_DATA SECTION_

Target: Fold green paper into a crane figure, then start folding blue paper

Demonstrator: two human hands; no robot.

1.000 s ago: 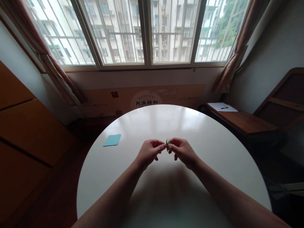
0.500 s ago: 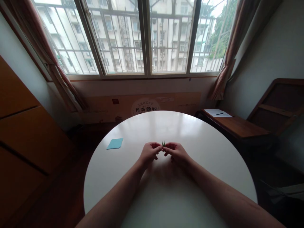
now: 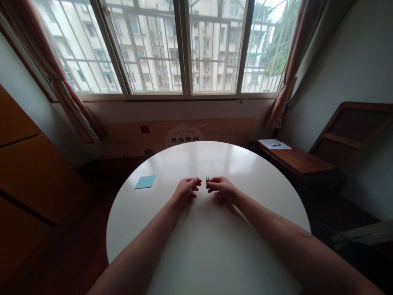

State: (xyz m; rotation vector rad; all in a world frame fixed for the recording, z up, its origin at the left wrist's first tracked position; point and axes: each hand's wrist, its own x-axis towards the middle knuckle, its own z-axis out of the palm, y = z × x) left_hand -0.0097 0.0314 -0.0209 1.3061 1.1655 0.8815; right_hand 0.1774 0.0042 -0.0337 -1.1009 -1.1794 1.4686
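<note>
Head view: round white table [image 3: 245, 229] fills lower centre, both forearms rest on it, prob for steadiness. Left hand [image 3: 184, 190] mid-frame, fingers curled in, looks empty. Right hand [image 3: 224, 189] just right of it, thumb+index pinched. Blue sheet [image 3: 145, 181] lies flat, well left of the hands, prob parked as spare. Tiny green paper fold [image 3: 207, 179] stands upright in the right pinch, between the hands, small gap to left fingertips.

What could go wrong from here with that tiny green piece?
1. The green folded piece is tiny and pinched only by the right hand; the left hand sits just apart, so it may slip onto the white table.
2. Backlight from the window leaves the hands dim, so fine creases may be misjudged.
</note>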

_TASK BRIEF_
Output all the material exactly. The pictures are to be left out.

_FINAL ANSWER_
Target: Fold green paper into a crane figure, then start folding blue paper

Demonstrator: two human hands; no robot.

1.000 s ago: 
0.500 s ago: 
now: 

State: (xyz m; rotation vector rad; all in a world frame fixed for the recording, z up, its origin at the left wrist's first tracked position; point and axes: each hand's wrist, its own x-axis towards the middle knuckle, its own z-axis out of the palm, y = z × x) left_hand -0.0097 0.0314 -0.0209 1.3061 1.1655 0.8815; right_hand 0.1774 0.0042 -0.0337 -1.1009 -1.1794 1.4686
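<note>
Head view: round white table [image 3: 245, 229] fills lower centre, both forearms rest on it, prob for steadiness. Left hand [image 3: 184, 190] mid-frame, fingers curled in, looks empty. Right hand [image 3: 224, 189] just right of it, thumb+index pinched. Blue sheet [image 3: 145, 181] lies flat, well left of the hands, prob parked as spare. Tiny green paper fold [image 3: 207, 179] stands upright in the right pinch, between the hands, small gap to left fingertips.

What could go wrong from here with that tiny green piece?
1. The green folded piece is tiny and pinched only by the right hand; the left hand sits just apart, so it may slip onto the white table.
2. Backlight from the window leaves the hands dim, so fine creases may be misjudged.
</note>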

There is nothing else to this exercise.